** Assignment **
Each line of the records below that contains "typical" needs to be copied.

** Listed entries **

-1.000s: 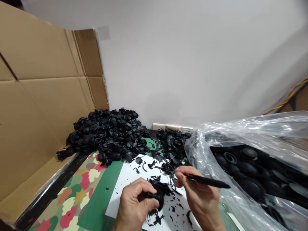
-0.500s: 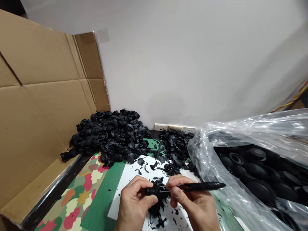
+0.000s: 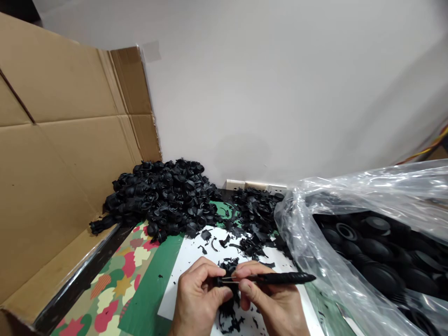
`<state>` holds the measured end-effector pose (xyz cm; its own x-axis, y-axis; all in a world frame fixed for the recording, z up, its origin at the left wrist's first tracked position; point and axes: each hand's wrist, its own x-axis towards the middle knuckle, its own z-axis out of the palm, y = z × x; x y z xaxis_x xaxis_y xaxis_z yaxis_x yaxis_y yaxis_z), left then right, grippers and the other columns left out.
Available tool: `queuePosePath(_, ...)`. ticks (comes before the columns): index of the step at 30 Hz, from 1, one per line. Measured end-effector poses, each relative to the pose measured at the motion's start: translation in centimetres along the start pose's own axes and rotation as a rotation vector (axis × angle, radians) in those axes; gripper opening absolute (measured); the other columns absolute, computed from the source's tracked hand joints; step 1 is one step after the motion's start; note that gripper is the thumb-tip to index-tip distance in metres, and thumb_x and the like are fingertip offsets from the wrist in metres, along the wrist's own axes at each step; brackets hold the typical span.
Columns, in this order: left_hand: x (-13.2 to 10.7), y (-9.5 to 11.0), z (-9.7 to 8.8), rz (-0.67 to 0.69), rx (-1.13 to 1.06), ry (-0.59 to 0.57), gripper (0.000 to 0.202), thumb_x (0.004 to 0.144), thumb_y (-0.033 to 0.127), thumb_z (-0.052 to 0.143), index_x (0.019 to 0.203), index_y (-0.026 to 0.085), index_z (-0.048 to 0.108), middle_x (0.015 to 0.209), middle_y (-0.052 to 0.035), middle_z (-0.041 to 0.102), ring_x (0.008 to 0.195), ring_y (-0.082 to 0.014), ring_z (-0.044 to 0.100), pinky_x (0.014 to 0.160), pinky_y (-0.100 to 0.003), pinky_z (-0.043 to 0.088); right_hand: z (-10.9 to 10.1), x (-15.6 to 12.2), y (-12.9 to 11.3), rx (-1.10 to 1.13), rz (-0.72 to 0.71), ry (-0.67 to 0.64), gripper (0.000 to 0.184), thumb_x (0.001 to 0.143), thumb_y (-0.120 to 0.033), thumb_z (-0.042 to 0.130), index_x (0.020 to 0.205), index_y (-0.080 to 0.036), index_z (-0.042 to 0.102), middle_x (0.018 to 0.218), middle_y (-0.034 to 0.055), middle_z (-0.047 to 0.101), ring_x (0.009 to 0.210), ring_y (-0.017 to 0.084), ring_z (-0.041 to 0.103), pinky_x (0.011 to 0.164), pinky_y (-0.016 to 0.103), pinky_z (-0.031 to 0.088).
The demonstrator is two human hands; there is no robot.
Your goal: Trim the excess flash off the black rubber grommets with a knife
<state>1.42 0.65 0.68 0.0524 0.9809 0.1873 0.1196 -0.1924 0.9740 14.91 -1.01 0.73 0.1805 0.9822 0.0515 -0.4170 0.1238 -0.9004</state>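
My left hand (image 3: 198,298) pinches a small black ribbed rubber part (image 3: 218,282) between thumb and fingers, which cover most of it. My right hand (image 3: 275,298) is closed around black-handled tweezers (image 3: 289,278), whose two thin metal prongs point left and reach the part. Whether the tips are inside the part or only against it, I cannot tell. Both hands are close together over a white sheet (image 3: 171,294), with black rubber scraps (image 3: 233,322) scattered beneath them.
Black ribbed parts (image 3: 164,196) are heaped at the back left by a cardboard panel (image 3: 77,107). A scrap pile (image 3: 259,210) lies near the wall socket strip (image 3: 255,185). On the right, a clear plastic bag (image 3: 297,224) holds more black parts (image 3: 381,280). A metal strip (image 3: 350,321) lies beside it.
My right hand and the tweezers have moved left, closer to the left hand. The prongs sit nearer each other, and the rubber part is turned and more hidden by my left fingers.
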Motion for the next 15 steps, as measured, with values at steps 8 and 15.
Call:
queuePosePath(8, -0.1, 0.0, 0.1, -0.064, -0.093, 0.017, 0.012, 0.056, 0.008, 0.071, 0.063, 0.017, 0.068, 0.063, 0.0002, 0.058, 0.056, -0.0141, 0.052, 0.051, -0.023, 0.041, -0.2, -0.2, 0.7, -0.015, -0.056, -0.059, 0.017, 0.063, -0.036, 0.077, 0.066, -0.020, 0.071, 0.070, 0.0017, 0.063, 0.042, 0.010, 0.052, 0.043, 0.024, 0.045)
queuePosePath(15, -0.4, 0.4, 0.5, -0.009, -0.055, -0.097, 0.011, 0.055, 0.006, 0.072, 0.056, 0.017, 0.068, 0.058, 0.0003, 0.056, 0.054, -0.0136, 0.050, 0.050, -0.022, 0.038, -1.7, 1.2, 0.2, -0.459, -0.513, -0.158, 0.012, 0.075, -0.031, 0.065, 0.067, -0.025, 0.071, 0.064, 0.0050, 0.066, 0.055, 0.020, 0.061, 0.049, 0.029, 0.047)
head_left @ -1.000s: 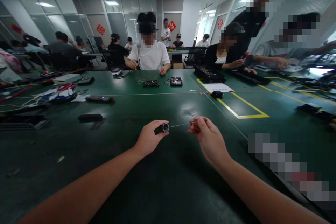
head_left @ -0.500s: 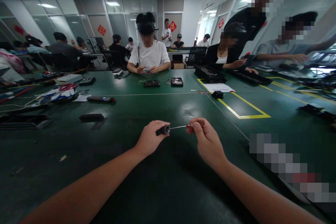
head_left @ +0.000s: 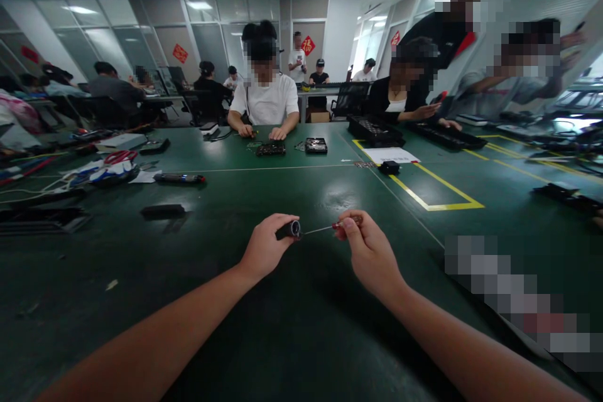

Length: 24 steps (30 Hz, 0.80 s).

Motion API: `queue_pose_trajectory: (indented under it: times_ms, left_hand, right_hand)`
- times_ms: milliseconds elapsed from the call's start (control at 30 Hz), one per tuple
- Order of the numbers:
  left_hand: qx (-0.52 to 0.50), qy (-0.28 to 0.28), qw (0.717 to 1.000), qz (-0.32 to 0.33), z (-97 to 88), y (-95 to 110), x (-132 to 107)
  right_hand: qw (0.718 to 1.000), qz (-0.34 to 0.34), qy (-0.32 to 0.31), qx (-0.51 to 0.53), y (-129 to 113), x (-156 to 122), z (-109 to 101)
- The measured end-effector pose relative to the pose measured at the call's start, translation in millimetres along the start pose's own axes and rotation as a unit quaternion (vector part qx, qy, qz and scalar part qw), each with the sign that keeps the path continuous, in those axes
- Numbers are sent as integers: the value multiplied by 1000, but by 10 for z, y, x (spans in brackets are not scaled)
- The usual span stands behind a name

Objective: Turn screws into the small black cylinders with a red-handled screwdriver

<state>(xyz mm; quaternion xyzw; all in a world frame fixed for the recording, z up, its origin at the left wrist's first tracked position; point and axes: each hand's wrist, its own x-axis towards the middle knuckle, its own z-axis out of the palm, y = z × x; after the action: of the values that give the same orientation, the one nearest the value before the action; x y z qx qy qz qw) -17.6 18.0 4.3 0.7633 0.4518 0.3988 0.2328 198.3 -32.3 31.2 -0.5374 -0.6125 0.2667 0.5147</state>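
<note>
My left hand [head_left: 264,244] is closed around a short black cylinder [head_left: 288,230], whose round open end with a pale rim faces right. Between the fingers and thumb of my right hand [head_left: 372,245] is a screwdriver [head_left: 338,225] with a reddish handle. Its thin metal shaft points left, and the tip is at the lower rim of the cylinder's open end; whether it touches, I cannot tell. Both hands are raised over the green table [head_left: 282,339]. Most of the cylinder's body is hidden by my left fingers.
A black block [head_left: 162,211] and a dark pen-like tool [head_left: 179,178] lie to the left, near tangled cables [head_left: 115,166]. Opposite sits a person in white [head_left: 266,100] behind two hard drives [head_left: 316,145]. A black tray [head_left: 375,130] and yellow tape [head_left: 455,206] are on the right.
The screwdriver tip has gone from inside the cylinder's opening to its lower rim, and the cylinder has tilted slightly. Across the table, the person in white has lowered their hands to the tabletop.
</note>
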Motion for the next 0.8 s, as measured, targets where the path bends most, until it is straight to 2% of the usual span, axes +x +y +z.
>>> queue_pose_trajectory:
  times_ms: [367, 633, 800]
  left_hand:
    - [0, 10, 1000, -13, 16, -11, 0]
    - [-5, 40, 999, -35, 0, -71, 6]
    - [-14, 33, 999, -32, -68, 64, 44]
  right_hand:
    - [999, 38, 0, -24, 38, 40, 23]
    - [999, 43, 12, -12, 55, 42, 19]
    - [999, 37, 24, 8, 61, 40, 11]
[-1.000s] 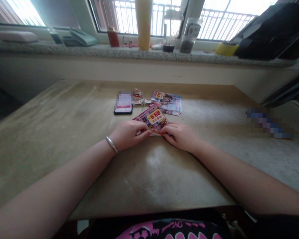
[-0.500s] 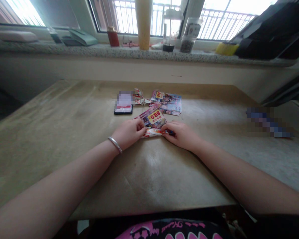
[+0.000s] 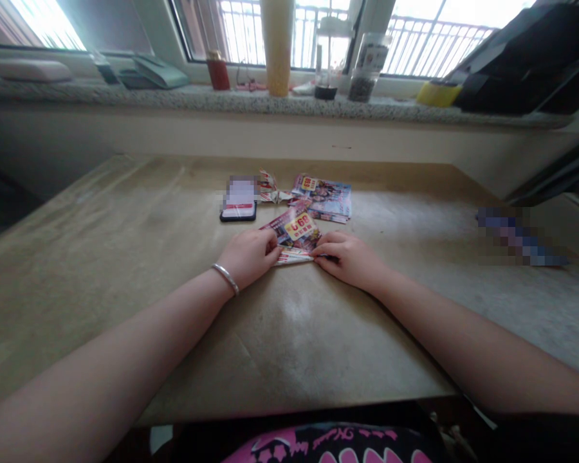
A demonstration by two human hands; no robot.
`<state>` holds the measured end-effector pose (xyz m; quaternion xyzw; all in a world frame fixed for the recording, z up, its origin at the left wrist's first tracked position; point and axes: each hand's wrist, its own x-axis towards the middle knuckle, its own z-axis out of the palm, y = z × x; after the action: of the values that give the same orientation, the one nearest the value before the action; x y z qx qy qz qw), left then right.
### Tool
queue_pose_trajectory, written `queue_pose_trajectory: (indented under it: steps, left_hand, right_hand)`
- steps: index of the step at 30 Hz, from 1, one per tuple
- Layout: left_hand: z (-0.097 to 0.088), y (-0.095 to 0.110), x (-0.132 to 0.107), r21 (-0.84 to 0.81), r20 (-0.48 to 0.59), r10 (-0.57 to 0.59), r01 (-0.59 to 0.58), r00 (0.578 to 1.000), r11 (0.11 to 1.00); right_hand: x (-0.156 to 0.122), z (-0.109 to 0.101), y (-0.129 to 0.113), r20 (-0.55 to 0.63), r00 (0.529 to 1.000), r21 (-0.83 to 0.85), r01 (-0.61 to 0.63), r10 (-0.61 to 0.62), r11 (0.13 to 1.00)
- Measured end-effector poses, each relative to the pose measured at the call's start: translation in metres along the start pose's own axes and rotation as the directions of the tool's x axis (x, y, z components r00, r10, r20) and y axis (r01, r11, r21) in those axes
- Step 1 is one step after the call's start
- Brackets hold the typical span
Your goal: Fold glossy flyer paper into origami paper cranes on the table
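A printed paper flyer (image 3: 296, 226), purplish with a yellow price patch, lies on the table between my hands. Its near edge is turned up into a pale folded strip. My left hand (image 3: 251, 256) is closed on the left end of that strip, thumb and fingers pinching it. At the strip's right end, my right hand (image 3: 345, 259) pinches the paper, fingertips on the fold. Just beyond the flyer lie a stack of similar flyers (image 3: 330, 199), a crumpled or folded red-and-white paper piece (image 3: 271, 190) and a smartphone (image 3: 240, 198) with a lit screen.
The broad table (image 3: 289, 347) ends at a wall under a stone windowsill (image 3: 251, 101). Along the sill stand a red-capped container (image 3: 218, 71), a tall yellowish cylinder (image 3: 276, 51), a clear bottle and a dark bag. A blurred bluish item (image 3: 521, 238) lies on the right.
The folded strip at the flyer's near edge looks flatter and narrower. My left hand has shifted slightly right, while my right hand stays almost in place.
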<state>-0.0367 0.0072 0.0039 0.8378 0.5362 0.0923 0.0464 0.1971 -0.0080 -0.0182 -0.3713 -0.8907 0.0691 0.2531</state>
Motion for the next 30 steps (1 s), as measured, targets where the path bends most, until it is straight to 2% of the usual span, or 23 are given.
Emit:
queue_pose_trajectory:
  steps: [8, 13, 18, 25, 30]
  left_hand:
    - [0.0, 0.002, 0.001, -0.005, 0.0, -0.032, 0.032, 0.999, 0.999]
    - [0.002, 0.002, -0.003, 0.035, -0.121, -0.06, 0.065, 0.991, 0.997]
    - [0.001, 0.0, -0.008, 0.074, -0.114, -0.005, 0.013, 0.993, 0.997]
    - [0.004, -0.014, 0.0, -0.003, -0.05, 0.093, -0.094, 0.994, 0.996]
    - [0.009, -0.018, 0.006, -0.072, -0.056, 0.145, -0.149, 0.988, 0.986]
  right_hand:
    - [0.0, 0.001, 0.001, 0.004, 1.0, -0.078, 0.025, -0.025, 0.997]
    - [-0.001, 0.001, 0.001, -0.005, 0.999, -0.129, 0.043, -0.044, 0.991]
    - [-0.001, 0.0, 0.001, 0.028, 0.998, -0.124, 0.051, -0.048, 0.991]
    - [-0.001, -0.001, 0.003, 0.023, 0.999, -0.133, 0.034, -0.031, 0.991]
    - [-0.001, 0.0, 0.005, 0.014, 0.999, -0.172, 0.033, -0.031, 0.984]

** Response to this task **
Available tool: `queuePosePath(_, ...)`. ticks (comes before the columns): index of the step at 30 Hz, from 1, one per line. Measured end-effector poses, each relative to the pose measured at the motion's start: translation in centimetres along the start pose's own axes and rotation as a rotation vector (axis × angle, radians) in those axes; gripper opening absolute (measured); the other columns absolute, computed from the source's tracked hand joints; step 1 is one step after the motion's start; note that gripper is the thumb-tip to index-tip distance in metres, and thumb_x and the like are fingertip offsets from the wrist in metres, along the wrist's own axes at each step; brackets hold the typical span.
- Brackets hold the typical span

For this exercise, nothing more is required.